I get an hour for lunch every day at work. That’s more than enough time to walk to one of the many inexpensive lunch places on 7th Avenue, eat in comfort, and take a walk around Chelsea. On a good day, I’ll even get over to Madison Square Park, by the Flatiron Building. It’s important to me to get out and walk around in the middle of the day. It clears my mind of all the stuff I have to do when I’m at my desk. It recharges, provides essential Vitamin D on sunny days, and helps undo the damage I’m doing to my body from sitting for hours on end. I usually do it right in the middle of my 9 to 5 work day.
Lunch is the fulcrum I balance my morning and afternoon work on. A low-tech dividing line (save for my iPhone and Kindle) between hours of HTML, Excel, and reams of emails. It’s easy to establish that sort of dividing line in my work life, mostly because I work a corporate stooge job. Trying to find a balance in my personal life between the things I want to get done, the things I need to get done, and the things I’d rather do (like aimlessly click around Reddit) is trickier. It’s why I hate working from home. The mental shift of being in a different space is enough to mostly silence my distraction-craving lizard brain that keeps me hitting ⌘-Tab every few minutes.
I recently read Ben Hammersley’s Approaching the Future: 64 Things You Need to Know Now for Then. I enjoyed it, though it rehashed things I already knew. The last two chapters are the most important: “Just Enough Digital,” and “The Zen of Digital Living.” Both are about the movement among Old School Internet Users to do things in meatspace, establish limits to where and when they’re connected, and find a balance between digital and real life.
Speaking as a member of the second Internet generation, the one that missed out on BBSes and newsgroups, but was there for the late Wild West of the Web, I’ve hit the point where I need to learn how to do the same thing. My (slightly less than) three week social media sabbatical was meant to be part of that process. By spending time away from the stream of “other people’s moments,” I hoped that I could make some of my own. It didn’t work out, unless you count playing SimCity 4 and goofing off on the non-social web as “making moments.” I didn’t even get any good reading done. I didn’t break my dependence, I merely switched from one glowing teat to another. The idea was right, the motivation pure, but I stumbled on the execution.

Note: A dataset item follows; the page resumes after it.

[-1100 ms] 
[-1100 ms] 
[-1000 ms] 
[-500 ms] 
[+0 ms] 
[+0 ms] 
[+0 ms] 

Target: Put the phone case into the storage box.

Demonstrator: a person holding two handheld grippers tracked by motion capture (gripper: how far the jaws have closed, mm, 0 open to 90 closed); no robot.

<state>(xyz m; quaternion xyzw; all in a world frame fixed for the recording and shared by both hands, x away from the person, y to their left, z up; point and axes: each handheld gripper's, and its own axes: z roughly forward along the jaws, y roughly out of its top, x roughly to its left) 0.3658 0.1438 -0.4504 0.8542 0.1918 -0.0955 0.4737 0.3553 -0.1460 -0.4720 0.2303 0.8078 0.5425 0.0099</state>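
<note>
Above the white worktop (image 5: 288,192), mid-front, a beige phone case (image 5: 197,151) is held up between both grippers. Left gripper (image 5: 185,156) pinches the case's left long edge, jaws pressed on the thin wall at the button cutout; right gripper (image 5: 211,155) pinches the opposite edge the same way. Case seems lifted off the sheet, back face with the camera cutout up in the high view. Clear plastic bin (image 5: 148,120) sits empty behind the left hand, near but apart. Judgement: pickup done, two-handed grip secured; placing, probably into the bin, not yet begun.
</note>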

Finding a balance doesn’t come unplugging from the ’net, or even just getting away from your desk for an hour. It comes from finding your own limits, and your own weaknesses. These are going to be different for everyone. If you’re distractible enough that you can’t get any sustained writing done unless you’re doing it longhand, or on a typewriter, go do that. If you work online, but are constantly tempted by pleasure surfing, install a blocker. And when any of these stop working, notice it, and find a way to fix it—or yourself. We’re only slaves to our technology if we let ourselves be.